WORK REQUEST
Only the text of the records below belongs in the answer, copied exactly, with pictures omitted.
*** MATERIAL FOR THE TASK Section Begins ***
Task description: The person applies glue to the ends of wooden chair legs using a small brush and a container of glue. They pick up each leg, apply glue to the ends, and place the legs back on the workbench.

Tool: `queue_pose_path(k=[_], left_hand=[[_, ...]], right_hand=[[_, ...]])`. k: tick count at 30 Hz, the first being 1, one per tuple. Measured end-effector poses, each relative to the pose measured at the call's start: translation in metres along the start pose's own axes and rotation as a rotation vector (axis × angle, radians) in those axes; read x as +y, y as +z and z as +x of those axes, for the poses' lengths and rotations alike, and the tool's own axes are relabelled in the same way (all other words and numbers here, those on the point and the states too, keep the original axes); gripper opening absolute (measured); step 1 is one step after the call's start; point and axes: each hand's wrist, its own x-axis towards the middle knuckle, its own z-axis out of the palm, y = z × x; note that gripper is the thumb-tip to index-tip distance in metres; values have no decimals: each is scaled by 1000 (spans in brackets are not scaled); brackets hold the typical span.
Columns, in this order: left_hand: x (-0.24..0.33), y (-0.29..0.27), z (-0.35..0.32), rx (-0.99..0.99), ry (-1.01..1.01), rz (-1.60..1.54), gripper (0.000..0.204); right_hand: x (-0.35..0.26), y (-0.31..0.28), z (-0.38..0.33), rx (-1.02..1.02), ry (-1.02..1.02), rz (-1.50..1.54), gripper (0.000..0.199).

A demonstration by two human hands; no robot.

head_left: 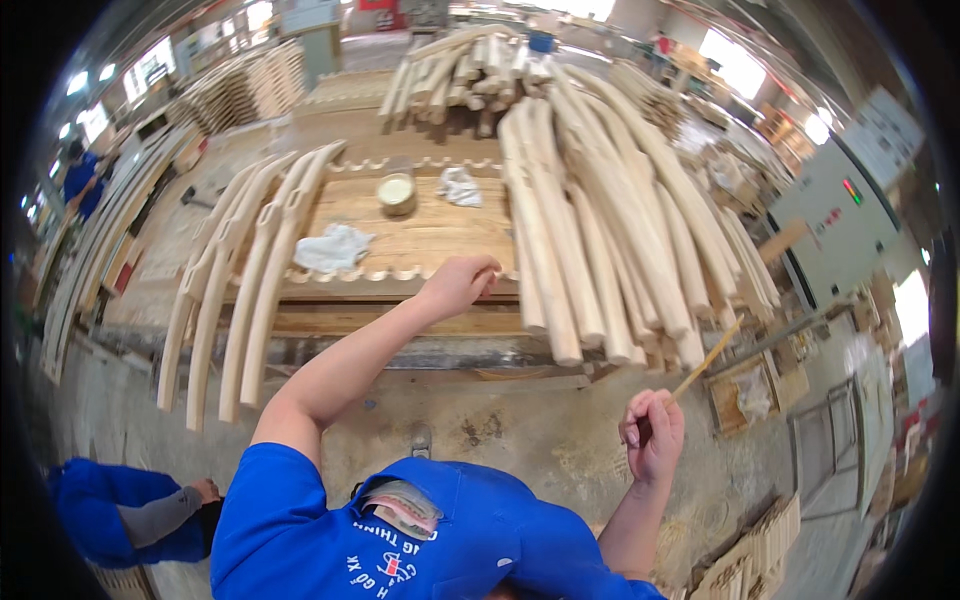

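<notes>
Two hands: left hand (458,285) curled empty at the workbench (420,240) edge; right hand (652,432) fisted round a thin stick (706,362).

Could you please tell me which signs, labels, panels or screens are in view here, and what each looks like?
Wall board: far right, pale rectangle with rows of small sheets.
Grey cabinet: right of the wooden pieces, with a small red-and-green indicator panel.
Shirt print: white lettering on blue, bottom centre.

A pale grey cabinet (835,215) is standing at the far right — a small red-and-green indicator panel (852,191) is glowing on its face, with white notice sheets (893,135) hanging just beyond.
</notes>
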Motion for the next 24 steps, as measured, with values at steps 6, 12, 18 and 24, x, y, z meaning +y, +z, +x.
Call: queue_pose_path(k=[6, 12, 18, 24], left_hand=[[54, 56, 21, 7, 217, -45, 19], [71, 109, 0, 130, 364, 281, 26], [47, 135, -6, 174, 437, 334, 32], [-42, 133, -18, 758, -33, -359, 20]], right_hand=[[-27, -103, -107, 411, -129, 68, 28], [-33, -149, -176, 772, -158, 165, 24], [-2, -191, -140, 866, -58, 175, 24], [25, -223, -35, 748, 31, 122, 22]])
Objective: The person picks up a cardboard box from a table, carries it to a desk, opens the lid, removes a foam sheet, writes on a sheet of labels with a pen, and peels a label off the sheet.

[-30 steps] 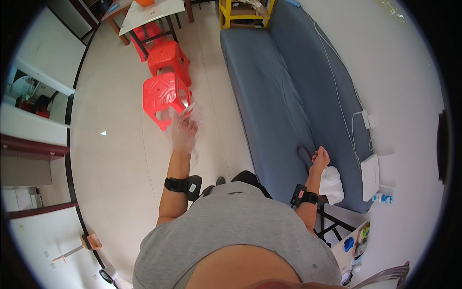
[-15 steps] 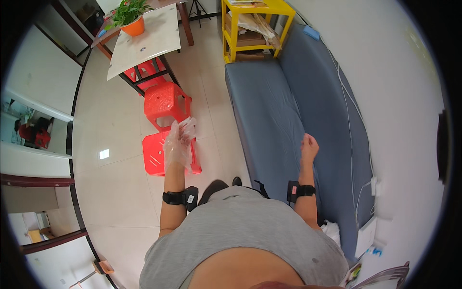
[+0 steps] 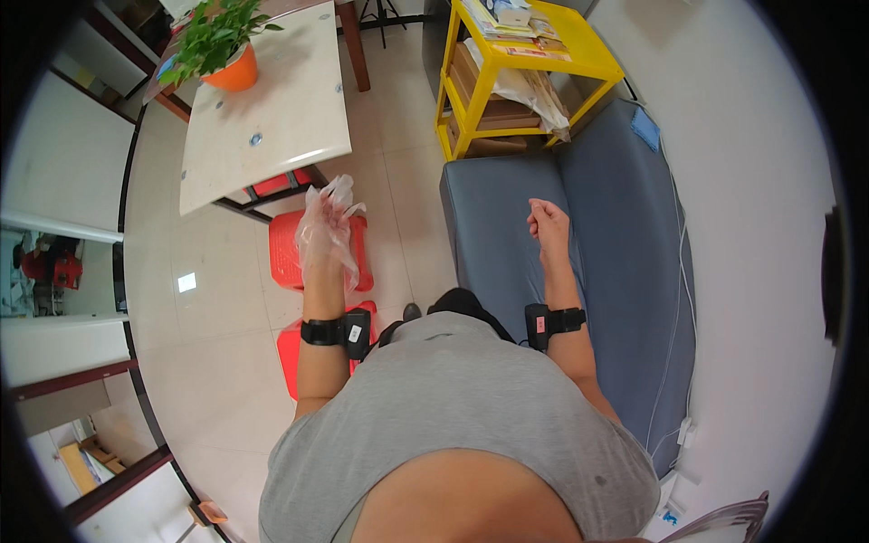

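Note:
My left hand (image 3: 326,226) is inside a loose, clear plastic glove (image 3: 314,258). Its fingers look loosely apart, and nothing shows between them. That hand is in front of a red plastic stool (image 3: 285,244), near the edge of a cream-topped table (image 3: 299,109). My right hand (image 3: 549,226) is bare, with fingers curled in and thumb against them; I see nothing held. It hovers over the blue-grey sofa (image 3: 489,204). Each wrist wears a black strap with a small box.
An orange pot (image 3: 237,71) with a leafy green plant stands on the table. Ahead is a yellow shelf (image 3: 579,41) bearing papers and cardboard. Another red stool (image 3: 290,357) is beside my left forearm. White cables (image 3: 685,290) run along the sofa back by the wall.
I have moved forward: the table, shelf and sofa end are nearer, and the stools have slid back beneath my left arm. My right hand has swung inward and forward, still curled.

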### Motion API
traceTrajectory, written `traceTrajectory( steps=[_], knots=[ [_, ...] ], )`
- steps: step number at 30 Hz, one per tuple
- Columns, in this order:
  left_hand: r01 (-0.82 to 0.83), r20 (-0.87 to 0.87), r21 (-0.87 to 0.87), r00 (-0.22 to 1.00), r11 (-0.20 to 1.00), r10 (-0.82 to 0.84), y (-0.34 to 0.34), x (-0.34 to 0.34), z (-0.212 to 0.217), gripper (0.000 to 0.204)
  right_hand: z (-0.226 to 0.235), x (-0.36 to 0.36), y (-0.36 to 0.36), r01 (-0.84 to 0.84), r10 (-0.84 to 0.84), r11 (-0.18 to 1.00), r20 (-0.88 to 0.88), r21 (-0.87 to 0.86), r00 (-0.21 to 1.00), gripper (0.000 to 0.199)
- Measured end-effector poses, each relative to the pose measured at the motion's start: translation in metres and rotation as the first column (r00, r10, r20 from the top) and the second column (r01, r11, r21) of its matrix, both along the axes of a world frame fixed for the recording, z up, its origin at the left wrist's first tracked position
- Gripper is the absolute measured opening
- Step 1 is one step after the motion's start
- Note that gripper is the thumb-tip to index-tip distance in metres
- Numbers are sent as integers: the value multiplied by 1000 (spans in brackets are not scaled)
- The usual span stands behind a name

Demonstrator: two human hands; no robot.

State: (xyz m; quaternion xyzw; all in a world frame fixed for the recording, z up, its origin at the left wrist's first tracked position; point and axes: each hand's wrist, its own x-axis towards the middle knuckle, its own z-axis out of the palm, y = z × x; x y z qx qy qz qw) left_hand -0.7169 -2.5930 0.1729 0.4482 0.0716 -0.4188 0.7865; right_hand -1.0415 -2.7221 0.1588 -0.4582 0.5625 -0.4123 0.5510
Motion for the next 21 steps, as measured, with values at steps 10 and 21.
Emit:
traceTrajectory(
  steps=[10, 21],
  knots=[
    [150, 37, 29, 988, 988, -151, -222, 92, -28, 24, 8, 120, -211, -167, 167, 986, 42, -2, 985, 18],
    [-187, -9, 149, 982, 971, 191, -326, 195, -37, 30, 29, 324, -399, -481, 480, 876, -24, -41, 877, 17]
  ],
)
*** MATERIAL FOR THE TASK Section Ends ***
ANSWER TO THE EXERCISE
Task description: The person applies glue to the ends of wooden chair legs using a small brush and a container of glue. They pick up each leg, apply glue to the ends, and place the legs back on the workbench.

Tool: `queue_pose_path(k=[_], left_hand=[[_, ...]], right_hand=[[_, ...]])`. k: tick count at 30 Hz, the first being 1, one per tuple. Measured end-effector poses, each relative to the pose measured at the call's start: translation in metres along the start pose's own axes and rotation as a rotation vector (axis × angle, radians) in those axes; read x as +y, y as +z and z as +x of those axes, for the poses' lengths and rotations alike, and the tool's own axes are relabelled in the same way (all other words and numbers here, those on the point and the states too, keep the original axes); gripper opening absolute (measured); step 1 is one step after the call's start; point and axes: each hand's wrist, its own x-axis towards the middle knuckle, its own z-axis out of the palm, y = z × x; note that gripper is the thumb-tip to index-tip distance in metres; values have no decimals: each is scaled by 1000 (spans in brackets are not scaled); brackets hold the typical span.
Columns, in this order: left_hand: x (-0.24..0.33), y (-0.29..0.27), z (-0.35..0.32), rx (-0.99..0.99), ry (-1.01..1.01), rz (-1.60..1.54), gripper (0.000..0.204); right_hand: x (-0.35..0.26), y (-0.31..0.28), z (-0.38..0.33), rx (-1.02..1.02), ry (-1.02..1.02), rz (-1.50..1.54), gripper (0.000..0.199).

A demonstration by two human hands; no robot.

head_left: 

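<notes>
Two hands: left hand (458,285) curled empty at the workbench (420,240) edge; right hand (652,432) fisted round a thin stick (706,362).

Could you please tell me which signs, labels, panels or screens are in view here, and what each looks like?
Wall board: far right, pale rectangle with rows of small sheets.
Grey cabinet: right of the wooden pieces, with a small red-and-green indicator panel.
Shirt print: white lettering on blue, bottom centre.

A pale grey cabinet (835,215) is standing at the far right — a small red-and-green indicator panel (852,191) is glowing on its face, with white notice sheets (893,135) hanging just beyond.
</notes>
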Motion for the next 24 steps, as measured, with values at steps 6, 12, 18 and 24, x, y, z meaning +y, +z, +x.
Call: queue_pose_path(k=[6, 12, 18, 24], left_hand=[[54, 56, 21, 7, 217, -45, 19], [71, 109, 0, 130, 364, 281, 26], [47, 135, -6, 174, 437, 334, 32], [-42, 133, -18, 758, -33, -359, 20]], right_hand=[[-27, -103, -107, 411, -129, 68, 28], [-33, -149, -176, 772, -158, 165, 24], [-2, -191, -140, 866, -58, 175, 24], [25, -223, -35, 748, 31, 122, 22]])
Objective: The person picks up a cardboard box from a table, carries it to a desk, opens the lid, removes a foam sheet, writes on a sheet of labels with a pen, and peels a label off the sheet.

[-30 steps] 
[-15 steps] 
[+0 steps] 

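Note:
My left hand (image 3: 326,226) is inside a loose, clear plastic glove (image 3: 314,258). Its fingers look loosely apart, and nothing shows between them. That hand is in front of a red plastic stool (image 3: 285,244), near the edge of a cream-topped table (image 3: 299,109). My right hand (image 3: 549,226) is bare, with fingers curled in and thumb against them; I see nothing held. It hovers over the blue-grey sofa (image 3: 489,204). Each wrist wears a black strap with a small box.
An orange pot (image 3: 237,71) with a leafy green plant stands on the table. Ahead is a yellow shelf (image 3: 579,41) bearing papers and cardboard. Another red stool (image 3: 290,357) is beside my left forearm. White cables (image 3: 685,290) run along the sofa back by the wall.
I have moved forward: the table, shelf and sofa end are nearer, and the stools have slid back beneath my left arm. My right hand has swung inward and forward, still curled.
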
### Motion API
traceTrajectory, written `traceTrajectory( steps=[_], knots=[ [_, ...] ], )`
- steps: step number at 30 Hz, one per tuple
- Columns, in this order:
  left_hand: r01 (-0.82 to 0.83), r20 (-0.87 to 0.87), r21 (-0.87 to 0.87), r00 (-0.22 to 1.00), r11 (-0.20 to 1.00), r10 (-0.82 to 0.84), y (-0.34 to 0.34), x (-0.34 to 0.34), z (-0.212 to 0.217), gripper (0.000 to 0.204)
  right_hand: z (-0.226 to 0.235), x (-0.36 to 0.36), y (-0.36 to 0.36), r01 (-0.84 to 0.84), r10 (-0.84 to 0.84), r11 (-0.18 to 1.00), r20 (-0.88 to 0.88), r21 (-0.87 to 0.86), r00 (-0.21 to 1.00), gripper (0.000 to 0.199)
- Measured end-effector poses, each relative to the pose measured at the motion's start: translation in metres and rotation as the first column (r00, r10, r20 from the top) and the second column (r01, r11, r21) of its matrix, both along the axes of a world frame fixed for the recording, z up, its origin at the left wrist's first tracked position
- Gripper is the absolute measured opening
- Step 1 is one step after the motion's start
- Note that gripper is the thumb-tip to index-tip distance in metres
- Numbers are sent as integers: the value multiplied by 1000 (spans in brackets are not scaled)
- The usual span stands behind a name

Demonstrator: two human hands; no robot.

State: (xyz m; quaternion xyzw; all in a world frame fixed for the recording, z up, its origin at the left wrist's first tracked position; point and axes: each hand's wrist, its own x-axis towards the middle knuckle, its own z-axis out of the palm, y = z × x; x y z qx qy qz qw) left_hand -0.7169 -2.5930 0.1729 0.4482 0.0716 -0.4188 0.7865; right_hand -1.0415 -2.7221 0.1588 -0.4582 0.5625 -0.4123 0.5510
Motion for the next 21 steps, as measured, with values at steps 10 and 21.
Emit:
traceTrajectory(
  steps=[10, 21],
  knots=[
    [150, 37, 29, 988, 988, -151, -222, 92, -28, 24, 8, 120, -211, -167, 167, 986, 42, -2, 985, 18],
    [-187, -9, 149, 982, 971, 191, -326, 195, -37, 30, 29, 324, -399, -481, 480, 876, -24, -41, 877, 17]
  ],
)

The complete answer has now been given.